Did you ever have nightmares while writing this book, and were they at all influenced by the book? 

Honestly, I only have dreams when I’m not working on a project—I think it’s because dreams bubble up out of the same subterranean river we fish fiction from, and when I’m fishing daily, so to speak, the river is empty by the time I go to bed. Thank God.

There are many characters whom I wouldn’t befriend in this cast. Who among the villains do you like best and why? 

Oh, Lord, that’s a hard one. I wouldn’t go anywhere near most of them, but the younger villains are the people I feel most sorry for. Texas is a dangerous place to be if you’re athletic, good-looking and naïve.

You did a great job of showcasing how the town’s obsession with its football team drives it economically, in both positive and negative ways. Is this something you observed in real life? 

Absolutely. There’s a town not far from where I grew up that created a job for the father of a promising middle-school football player so that the boy’s family would move to the town’s school district and play for them. I’ll always wonder what happened to that kid.

The past influences the present a lot in this novel, and yet you avoided flashbacks. Was that a deliberate choice? 

Originally, there were far, far more flashbacks—I very much wanted to create the murder mystery Alice Munro never wrote—but in the interest of momentum, I scaled them back. I found that a few powerful scenes could echo through the text, defining everything in the present in a way its characters might not understand but still feel, intuitively. Just like life.

Your ending is a real firecracker of shifting points of view, non-stop action, and gut-wrenching twists. How did you write it? Did you always plan to rotate POV so often in the climax? Or did that evolve as you explored the story? 

A hundred percent, yes. Partially I needed a big ending because I had so many characters and subplots to tie up, but I also knew I wanted to write something with the sweep and madness of, say, Mad Max: Fury Road. And while it was the most technically demanding thing I’ve ever written, it was easily the most fun.

The body count at book’s end is not inconsequential and I admit, some of the characters I wanted to survive didn’t make it. Without spoilers, did you receive feedback from beta readers on the level of “How could you kill  XXX? How dare you, sir?” 

Yes, and I still get those comments from readers with ARCs on social media.

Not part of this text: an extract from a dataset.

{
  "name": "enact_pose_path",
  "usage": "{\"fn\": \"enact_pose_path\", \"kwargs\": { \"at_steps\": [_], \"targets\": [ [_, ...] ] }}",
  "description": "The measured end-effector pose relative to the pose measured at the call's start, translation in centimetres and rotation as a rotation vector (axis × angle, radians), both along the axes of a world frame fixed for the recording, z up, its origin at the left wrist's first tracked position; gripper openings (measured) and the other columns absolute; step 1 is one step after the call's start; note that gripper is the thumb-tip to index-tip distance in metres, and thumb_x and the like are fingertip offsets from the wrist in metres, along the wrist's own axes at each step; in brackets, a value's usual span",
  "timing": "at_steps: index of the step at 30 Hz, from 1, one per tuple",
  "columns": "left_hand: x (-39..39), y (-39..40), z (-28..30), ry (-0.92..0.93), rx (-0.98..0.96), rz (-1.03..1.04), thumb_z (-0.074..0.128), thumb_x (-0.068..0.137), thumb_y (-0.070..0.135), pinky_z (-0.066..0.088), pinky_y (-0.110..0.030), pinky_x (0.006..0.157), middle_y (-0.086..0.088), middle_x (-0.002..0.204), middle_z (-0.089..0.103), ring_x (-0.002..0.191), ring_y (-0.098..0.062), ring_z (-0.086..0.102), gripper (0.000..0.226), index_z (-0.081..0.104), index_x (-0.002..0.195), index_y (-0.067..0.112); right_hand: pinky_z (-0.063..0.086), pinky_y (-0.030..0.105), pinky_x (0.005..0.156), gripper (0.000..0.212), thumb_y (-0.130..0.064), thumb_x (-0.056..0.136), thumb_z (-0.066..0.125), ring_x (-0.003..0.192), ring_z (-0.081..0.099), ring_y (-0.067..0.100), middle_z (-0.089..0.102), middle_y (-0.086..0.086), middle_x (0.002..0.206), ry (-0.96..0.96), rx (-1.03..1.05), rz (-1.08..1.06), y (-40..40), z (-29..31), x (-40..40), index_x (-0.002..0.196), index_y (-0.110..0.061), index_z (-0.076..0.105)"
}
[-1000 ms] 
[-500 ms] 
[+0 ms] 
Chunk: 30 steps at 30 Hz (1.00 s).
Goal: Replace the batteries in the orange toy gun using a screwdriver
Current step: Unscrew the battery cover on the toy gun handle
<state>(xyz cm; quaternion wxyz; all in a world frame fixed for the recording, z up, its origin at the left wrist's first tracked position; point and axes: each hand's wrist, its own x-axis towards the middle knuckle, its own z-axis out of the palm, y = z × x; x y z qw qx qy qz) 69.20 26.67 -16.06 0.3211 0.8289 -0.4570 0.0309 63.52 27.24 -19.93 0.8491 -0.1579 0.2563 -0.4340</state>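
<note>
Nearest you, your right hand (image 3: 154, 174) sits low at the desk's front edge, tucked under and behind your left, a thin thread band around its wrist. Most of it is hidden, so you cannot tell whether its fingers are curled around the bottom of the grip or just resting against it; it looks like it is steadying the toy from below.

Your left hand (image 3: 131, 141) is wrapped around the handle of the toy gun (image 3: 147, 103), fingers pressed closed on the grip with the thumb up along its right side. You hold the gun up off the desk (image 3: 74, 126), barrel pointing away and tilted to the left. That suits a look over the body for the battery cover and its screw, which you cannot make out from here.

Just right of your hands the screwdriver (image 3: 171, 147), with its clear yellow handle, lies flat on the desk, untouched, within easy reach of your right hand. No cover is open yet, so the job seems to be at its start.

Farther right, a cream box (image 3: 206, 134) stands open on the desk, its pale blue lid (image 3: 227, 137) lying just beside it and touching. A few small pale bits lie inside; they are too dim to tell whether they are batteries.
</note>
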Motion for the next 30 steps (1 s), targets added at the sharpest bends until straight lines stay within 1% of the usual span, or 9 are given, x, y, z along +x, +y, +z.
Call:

I’d be lying if I said it didn’t make me smile every time.

It’s impossible to know what a book release in early July will look like during a global pandemic. Have you altered your publicity plans? 

Somewhat, but I’m holding out hope that some venues will be reopened, even at partial capacity. Otherwise, I’ve been so grateful to find a passionate reading community on Instagram and I suspect I’ll be doing a lot of fun stuff with them come July, whether we have a physical release or not.

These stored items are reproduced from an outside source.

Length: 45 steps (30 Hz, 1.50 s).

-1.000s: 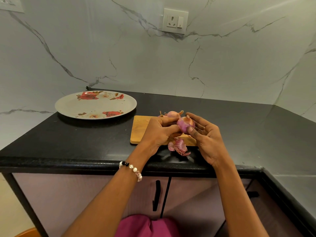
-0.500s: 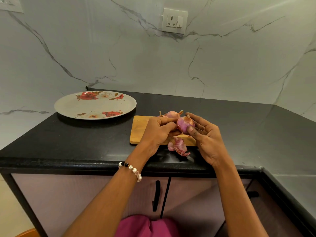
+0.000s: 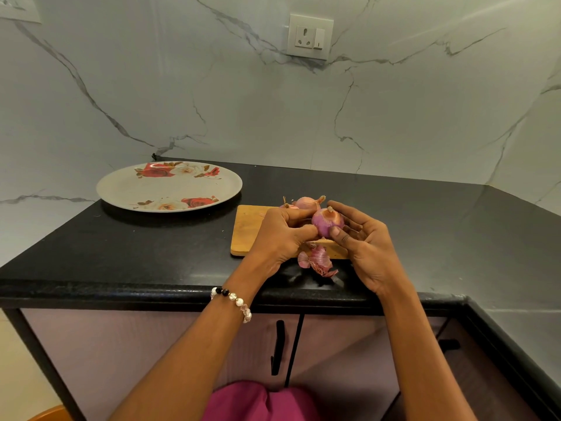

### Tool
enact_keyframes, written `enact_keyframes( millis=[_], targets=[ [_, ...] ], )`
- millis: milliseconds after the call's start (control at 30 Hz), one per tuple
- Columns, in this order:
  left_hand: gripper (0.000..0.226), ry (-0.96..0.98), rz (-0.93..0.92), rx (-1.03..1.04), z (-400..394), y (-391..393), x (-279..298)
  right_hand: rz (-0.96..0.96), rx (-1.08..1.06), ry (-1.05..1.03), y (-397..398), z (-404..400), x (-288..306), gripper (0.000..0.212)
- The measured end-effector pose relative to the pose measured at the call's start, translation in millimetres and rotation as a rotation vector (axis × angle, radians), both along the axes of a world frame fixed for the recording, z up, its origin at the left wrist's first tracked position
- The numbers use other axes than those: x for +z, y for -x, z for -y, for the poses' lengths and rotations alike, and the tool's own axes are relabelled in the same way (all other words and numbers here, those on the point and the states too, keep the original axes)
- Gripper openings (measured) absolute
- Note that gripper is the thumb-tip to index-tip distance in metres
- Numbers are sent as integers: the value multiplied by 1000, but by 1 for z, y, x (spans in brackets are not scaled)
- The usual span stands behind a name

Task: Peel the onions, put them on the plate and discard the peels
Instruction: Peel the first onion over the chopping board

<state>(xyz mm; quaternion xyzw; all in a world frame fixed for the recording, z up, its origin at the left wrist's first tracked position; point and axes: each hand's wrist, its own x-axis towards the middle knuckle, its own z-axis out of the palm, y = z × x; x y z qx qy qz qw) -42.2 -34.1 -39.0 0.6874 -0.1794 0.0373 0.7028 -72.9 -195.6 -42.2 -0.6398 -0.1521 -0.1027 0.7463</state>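
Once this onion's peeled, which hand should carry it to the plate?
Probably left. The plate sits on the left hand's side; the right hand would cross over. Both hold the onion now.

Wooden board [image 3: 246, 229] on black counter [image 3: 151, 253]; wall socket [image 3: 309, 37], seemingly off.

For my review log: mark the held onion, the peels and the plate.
held onion [image 3: 327, 223], head view, on its purple side between both hands.
peels [image 3: 319, 261], head view, middle of the pile at the board's near edge.
plate [image 3: 127, 187], head view, bare left part.
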Motion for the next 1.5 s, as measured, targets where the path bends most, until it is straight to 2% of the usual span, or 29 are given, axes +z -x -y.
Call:
enact_keyframes(
  millis=[233,367,467,700,833,900,967,1100,1300,1500],
  targets=[
    [31,-23,-22,83,1,-5,-3,-27,13,-43,-3,1,-1,46],
    [17,129,-111,31,2,-1,1,-20,12,-41,-3,1,-2,46],
    [22,181,-138,-8,1,1,1,4,26,-12,-3,2,-3,46],
    [26,166,-139,-3,1,5,3,39,73,68,-12,8,-9,46],
    [23,129,-136,-5,0,6,3,40,56,139,-14,7,-11,72],
    [23,120,-140,12,0,6,3,49,59,117,-14,6,-12,75],
    [23,127,-139,30,1,6,3,52,73,91,-13,6,-11,73],
    [16,130,-133,8,2,6,4,52,63,113,-13,7,-11,52],
    [29,112,-131,-45,1,7,3,39,40,145,-13,6,-10,52],
    [27,70,-117,39,1,5,3,52,53,154,-13,7,-11,50]
  ],
)
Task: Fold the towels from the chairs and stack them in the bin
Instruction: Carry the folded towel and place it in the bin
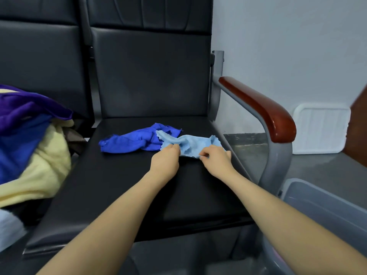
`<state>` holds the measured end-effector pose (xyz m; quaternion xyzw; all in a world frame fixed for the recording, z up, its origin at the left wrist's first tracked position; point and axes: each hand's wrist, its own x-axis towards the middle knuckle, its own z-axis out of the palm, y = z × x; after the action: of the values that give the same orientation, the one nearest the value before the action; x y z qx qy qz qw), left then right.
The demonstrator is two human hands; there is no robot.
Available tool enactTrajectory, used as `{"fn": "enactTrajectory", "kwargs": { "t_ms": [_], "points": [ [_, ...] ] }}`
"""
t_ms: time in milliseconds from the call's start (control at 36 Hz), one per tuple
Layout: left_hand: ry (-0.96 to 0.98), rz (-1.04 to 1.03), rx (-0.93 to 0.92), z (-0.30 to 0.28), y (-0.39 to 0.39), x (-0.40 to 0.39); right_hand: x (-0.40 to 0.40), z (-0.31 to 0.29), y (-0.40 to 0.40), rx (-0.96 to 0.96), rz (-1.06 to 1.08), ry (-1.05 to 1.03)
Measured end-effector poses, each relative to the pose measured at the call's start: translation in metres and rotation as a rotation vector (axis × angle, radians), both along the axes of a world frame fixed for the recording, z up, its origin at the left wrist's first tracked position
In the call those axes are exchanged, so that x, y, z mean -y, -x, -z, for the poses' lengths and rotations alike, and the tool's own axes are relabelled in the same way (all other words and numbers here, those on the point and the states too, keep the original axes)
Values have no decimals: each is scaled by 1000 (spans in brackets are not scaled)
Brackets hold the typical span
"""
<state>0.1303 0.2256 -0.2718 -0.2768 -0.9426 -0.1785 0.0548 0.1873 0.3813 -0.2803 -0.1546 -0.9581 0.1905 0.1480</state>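
- A crumpled light blue cloth towel with wavy edges (188,144) lies on the black padded chair seat (123,185), just right of the frame's middle.
- The left hand (165,159) reaches in from the lower centre; its curled fingers pinch the left part of the light blue towel.
- The right hand (215,157) comes in from the lower right; its thumb and fingertips pinch the towel's near right edge.
- The two hands are close together but apart, with a bunched stretch of the towel between them.
- A rumpled royal blue cloth towel (135,140) lies on the same seat, left of the light blue one; the light blue towel overlaps its right end.
- On the neighbouring seat at the left edge of the frame sits a heap of purple, dark blue and pale yellow towels (29,139).
- A translucent grey plastic bin (325,203) stands on the floor at the lower right, beside the chair; only part of it shows.
- The chair's reddish-brown wooden armrest on a grey metal frame (260,108) curves down the right side, between seat and bin.
- A white ribbed plastic lid or tray (319,132) leans against the pale wall at the right, behind the armrest.
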Motion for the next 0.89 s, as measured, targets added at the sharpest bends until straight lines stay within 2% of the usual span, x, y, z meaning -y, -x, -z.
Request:
{"fn": "enactTrajectory", "kwargs": {
  "t_ms": [222,306,389,472,528,583,639,667,750,889],
  "points": [
    [-378,-59,14,-21,-26,8,2,-17,-19,-265,171,265],
    [-410,-20,-16,-26,-32,9,3,-24,-23,-311,193,405],
    [-371,-7,-57,-31,-36,10,11,-27,-31,-307,41,520],
    [-346,-36,-115,-38,-40,12,20,-22,-39,-204,-188,582],
    [-326,-53,-173,-42,-41,11,24,-19,-43,-67,-277,491],
    [-330,-72,-242,-44,-42,11,25,-16,-43,-7,-273,270],
    [-358,-81,-297,-45,-43,12,24,-14,-38,-127,-234,34],
    [-363,-90,-309,-45,-43,12,23,-14,-36,-200,-199,-14],
    [-350,-164,-275,-48,-41,17,17,-17,-34,-313,-84,15],
    [-381,-213,-238,-51,-36,29,6,-32,-39,-327,45,-1]
  ]
}}
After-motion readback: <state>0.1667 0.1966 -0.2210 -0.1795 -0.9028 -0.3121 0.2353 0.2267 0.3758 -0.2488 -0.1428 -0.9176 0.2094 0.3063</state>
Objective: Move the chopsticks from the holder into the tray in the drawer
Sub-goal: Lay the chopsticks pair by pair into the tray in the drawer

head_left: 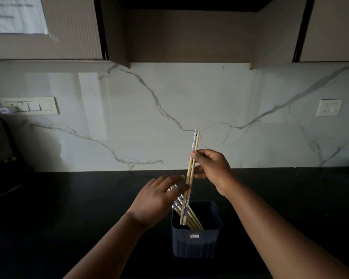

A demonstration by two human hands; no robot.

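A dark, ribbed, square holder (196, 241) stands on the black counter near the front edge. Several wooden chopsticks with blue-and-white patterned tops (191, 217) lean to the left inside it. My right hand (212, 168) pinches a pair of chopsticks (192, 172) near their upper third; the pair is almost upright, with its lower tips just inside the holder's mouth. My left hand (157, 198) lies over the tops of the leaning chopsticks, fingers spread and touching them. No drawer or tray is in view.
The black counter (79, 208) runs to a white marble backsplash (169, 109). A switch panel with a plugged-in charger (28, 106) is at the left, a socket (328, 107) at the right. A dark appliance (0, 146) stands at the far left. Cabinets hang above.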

What’s one underappreciated book you’d recommend to readers? 

The psychological thrillers that British crime maven Ruth Rendell wrote under the open pen name “Barbara Vine” are fast being forgotten and I need the New York Review Classics people to start snatching up the rights up so they don’t fall out of circulation. The Brimstone Wedding, specifically, is a masterpiece of tensions: young and old, past and present, rich and poor, sane and…not sane. It’s brilliant and moving and brutally smart and everyone should read it.

What is one thing that terrifies you? 

The reading habits of wealthy gay men.

What’s the hardest thing you found in writing a novel? 

Staying solvent.

What’s been one unexpected thing you’ve discovered on your journey to publication?

That people are not just ready to read new authors: they’re hungry for new, diverse voices. Thank God publishers are listening.